The problem:
Go through the material below, find each line with the word "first", and copy those lines.

____ Provided material

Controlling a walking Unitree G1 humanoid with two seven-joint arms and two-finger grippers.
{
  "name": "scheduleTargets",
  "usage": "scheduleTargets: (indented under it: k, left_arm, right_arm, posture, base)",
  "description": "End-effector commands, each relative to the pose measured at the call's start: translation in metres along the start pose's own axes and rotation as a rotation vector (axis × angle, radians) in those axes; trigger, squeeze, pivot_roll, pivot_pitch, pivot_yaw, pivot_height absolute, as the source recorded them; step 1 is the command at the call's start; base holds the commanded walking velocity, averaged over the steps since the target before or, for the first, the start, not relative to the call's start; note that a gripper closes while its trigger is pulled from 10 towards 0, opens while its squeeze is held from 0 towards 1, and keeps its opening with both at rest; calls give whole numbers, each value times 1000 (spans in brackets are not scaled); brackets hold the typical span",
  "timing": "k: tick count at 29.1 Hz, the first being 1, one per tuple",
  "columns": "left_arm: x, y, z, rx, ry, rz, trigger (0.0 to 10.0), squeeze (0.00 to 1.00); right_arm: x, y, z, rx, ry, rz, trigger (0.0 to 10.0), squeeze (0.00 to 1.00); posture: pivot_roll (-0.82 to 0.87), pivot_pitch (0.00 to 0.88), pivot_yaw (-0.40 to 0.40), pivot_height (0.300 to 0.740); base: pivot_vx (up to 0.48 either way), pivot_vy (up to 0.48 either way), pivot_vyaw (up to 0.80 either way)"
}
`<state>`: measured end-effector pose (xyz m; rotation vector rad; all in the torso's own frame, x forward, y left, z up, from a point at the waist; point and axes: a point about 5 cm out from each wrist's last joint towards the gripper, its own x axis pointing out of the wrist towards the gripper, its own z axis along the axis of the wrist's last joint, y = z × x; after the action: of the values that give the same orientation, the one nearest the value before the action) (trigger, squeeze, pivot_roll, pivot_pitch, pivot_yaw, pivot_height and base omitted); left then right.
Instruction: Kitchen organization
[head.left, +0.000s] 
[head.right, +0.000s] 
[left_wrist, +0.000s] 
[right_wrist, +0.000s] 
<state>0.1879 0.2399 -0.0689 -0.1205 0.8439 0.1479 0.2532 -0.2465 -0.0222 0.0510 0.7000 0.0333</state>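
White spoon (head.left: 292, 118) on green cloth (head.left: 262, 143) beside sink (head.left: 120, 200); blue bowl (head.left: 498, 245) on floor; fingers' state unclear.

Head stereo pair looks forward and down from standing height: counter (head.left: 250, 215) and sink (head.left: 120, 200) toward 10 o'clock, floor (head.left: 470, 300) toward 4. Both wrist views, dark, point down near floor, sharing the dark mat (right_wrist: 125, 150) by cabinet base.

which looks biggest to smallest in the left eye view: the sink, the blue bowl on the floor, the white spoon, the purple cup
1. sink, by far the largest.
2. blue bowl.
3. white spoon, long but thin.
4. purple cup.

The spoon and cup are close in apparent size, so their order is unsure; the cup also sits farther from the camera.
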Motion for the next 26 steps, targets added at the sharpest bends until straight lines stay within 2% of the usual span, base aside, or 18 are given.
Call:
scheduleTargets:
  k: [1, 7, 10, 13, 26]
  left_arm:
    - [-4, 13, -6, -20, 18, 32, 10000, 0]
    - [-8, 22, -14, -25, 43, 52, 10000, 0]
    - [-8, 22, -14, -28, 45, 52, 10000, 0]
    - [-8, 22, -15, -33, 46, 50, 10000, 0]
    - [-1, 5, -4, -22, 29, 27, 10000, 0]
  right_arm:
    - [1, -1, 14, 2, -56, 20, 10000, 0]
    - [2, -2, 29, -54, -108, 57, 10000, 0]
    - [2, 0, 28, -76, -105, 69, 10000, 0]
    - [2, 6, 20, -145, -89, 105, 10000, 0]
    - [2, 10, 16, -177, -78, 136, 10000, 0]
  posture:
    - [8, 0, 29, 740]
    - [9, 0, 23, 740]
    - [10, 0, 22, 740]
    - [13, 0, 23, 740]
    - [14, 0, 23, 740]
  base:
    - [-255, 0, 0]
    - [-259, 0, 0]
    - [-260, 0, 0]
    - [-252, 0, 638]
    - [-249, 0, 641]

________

Finished task:
  "description": "End-effector commands, each relative to the pose measured at the call's start: translation in metres along the start pose's own axes and rotation as a rotation vector (axis × angle, radians) in those axes; trigger, squeeze, pivot_roll, pivot_pitch, pivot_yaw, pivot_height absolute, as the source recorded them; step 1 is the command at the call's start; base holds the commanded walking velocity, averaged over the steps since the target before or, for the first, the start, not relative to the call's start; note that a gripper closes while its trigger is pulled from 10 towards 0, opens while its squeeze is held from 0 towards 1, and keeps its opening with both at rest; calls give whole numbers, each value times 1000 (spans in brackets are not scaled); brackets hold the typical span",
  "timing": "k: tick count at 29.1 Hz, the first being 1, one per tuple",

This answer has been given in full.